PROVIDED DATA below:

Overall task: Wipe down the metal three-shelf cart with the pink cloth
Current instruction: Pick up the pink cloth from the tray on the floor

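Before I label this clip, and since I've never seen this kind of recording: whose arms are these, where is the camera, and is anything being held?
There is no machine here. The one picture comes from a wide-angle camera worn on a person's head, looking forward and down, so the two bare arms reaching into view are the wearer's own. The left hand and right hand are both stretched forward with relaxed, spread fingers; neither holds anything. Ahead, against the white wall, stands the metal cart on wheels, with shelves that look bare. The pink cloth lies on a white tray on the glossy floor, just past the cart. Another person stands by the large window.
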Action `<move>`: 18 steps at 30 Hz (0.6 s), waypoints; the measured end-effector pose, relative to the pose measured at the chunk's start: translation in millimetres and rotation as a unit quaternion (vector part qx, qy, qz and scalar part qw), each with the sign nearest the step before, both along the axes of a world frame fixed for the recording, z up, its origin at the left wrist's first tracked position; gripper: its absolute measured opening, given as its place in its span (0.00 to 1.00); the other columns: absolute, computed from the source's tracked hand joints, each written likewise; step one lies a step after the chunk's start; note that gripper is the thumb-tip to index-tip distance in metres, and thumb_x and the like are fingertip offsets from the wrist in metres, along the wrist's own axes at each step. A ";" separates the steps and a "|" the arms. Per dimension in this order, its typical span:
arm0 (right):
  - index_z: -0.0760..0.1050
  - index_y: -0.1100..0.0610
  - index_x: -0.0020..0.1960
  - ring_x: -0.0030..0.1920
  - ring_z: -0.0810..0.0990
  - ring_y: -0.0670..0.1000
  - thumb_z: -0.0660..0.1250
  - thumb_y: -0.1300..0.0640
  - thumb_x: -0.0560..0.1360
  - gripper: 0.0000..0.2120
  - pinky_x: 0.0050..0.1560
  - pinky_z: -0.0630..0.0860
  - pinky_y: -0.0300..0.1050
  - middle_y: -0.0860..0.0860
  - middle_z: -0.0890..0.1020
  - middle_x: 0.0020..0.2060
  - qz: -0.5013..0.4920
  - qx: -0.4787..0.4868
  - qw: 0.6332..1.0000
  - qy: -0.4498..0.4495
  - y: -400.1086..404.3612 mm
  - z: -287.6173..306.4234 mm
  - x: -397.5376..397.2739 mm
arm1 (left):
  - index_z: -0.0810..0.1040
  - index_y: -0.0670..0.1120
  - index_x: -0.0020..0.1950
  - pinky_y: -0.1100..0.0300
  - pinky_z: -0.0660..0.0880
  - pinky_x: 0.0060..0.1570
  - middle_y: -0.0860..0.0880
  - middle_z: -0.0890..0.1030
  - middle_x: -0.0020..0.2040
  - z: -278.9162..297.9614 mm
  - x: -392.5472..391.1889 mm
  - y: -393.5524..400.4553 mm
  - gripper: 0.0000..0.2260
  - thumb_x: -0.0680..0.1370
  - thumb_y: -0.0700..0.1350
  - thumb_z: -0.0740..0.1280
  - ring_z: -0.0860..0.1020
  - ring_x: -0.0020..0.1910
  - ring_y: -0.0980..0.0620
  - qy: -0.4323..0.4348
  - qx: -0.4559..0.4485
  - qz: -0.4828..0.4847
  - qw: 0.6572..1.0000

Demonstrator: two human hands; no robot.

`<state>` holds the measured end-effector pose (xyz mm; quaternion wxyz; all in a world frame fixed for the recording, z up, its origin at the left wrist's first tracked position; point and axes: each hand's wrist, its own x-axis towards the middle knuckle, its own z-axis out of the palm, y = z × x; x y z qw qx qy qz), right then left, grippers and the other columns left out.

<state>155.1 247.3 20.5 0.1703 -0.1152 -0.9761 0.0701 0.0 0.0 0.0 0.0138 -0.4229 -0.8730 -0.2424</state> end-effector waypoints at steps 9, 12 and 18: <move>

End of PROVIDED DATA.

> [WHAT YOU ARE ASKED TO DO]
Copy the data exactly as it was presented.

> [OUTPUT OF THE TASK]
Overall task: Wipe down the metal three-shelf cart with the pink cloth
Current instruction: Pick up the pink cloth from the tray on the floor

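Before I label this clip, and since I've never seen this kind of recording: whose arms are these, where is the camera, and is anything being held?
There is no machine here. The one picture comes from a wide-angle camera worn on a person's head, looking forward and down, so the two bare arms reaching into view are the wearer's own. The left hand and right hand are both stretched forward with relaxed, spread fingers; neither holds anything. Ahead, against the white wall, stands the metal cart on wheels, with shelves that look bare. The pink cloth lies on a white tray on the glossy floor, just past the cart. Another person stands by the large window.
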Action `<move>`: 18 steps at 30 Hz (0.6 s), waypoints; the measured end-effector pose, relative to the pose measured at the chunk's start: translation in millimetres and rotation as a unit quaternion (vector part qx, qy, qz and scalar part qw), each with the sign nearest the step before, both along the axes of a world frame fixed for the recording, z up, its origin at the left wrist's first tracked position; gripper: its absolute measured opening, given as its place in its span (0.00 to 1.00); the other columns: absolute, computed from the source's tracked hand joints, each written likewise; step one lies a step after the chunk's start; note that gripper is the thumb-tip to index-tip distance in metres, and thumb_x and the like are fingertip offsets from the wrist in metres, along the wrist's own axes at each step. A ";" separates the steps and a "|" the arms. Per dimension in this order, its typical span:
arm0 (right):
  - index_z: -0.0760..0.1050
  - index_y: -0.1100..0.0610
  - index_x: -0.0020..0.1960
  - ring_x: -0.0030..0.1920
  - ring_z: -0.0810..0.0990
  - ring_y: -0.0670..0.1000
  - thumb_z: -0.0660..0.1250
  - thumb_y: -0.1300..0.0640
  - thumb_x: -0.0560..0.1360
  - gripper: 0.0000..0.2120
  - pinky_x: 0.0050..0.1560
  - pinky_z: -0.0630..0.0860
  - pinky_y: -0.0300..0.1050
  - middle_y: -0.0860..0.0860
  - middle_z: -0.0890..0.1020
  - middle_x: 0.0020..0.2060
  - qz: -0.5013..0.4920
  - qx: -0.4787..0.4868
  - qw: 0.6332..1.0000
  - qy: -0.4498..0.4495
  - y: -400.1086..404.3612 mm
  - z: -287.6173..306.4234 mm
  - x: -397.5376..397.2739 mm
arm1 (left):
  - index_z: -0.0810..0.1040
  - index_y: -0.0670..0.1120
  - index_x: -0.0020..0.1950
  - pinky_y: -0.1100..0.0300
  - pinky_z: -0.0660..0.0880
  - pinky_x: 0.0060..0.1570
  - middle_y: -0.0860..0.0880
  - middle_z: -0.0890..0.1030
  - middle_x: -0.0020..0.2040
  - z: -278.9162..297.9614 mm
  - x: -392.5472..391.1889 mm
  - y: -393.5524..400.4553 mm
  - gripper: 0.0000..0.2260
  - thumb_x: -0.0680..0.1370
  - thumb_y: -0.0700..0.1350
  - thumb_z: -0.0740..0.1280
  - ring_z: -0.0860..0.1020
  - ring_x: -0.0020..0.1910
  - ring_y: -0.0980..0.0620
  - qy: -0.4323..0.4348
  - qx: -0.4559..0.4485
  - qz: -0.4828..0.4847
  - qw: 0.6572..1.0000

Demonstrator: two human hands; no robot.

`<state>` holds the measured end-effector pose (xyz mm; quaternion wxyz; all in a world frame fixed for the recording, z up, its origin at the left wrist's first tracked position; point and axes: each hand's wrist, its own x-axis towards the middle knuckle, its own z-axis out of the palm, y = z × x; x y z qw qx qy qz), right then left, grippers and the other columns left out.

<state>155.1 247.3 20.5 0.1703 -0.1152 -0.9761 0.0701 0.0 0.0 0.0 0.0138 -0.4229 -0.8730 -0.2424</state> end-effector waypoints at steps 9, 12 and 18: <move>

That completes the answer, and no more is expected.